Please retype only the lines below that run from the one containing "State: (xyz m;" through the last line, both included, without altering a word.
Top of Dataset excerpt
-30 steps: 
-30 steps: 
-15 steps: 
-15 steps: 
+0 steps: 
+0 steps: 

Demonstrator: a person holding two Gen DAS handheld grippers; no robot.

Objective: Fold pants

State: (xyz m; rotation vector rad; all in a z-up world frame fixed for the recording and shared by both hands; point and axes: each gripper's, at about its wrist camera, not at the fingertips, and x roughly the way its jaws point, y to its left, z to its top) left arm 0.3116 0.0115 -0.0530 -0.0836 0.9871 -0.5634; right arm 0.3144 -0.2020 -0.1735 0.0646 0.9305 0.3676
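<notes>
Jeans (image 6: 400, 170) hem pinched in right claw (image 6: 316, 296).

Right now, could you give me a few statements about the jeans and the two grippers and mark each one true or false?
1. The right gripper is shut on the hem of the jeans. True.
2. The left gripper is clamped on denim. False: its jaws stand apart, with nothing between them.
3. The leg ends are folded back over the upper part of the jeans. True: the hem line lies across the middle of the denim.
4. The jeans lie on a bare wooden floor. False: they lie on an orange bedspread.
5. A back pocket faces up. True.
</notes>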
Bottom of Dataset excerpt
■ Response area:
State: (xyz m; rotation vector rad; all in a z-up world frame fixed for the recording and shared by both hands; point and axes: each gripper's, at about its wrist camera, not at the fingertips, and x roughly the way its jaws point, y to its left, z to its top) left arm 0.3116 0.0115 -0.0530 -0.0836 0.9871 -0.5634; right arm 0.3144 -0.2020 -0.1735 0.0646 0.9305 0.3676
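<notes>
Jeans (image 6: 400, 170) hem pinched in right claw (image 6: 316, 296).

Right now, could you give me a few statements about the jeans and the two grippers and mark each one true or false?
1. The right gripper is shut on the hem of the jeans. True.
2. The left gripper is clamped on denim. False: its jaws stand apart, with nothing between them.
3. The leg ends are folded back over the upper part of the jeans. True: the hem line lies across the middle of the denim.
4. The jeans lie on a bare wooden floor. False: they lie on an orange bedspread.
5. A back pocket faces up. True.
</notes>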

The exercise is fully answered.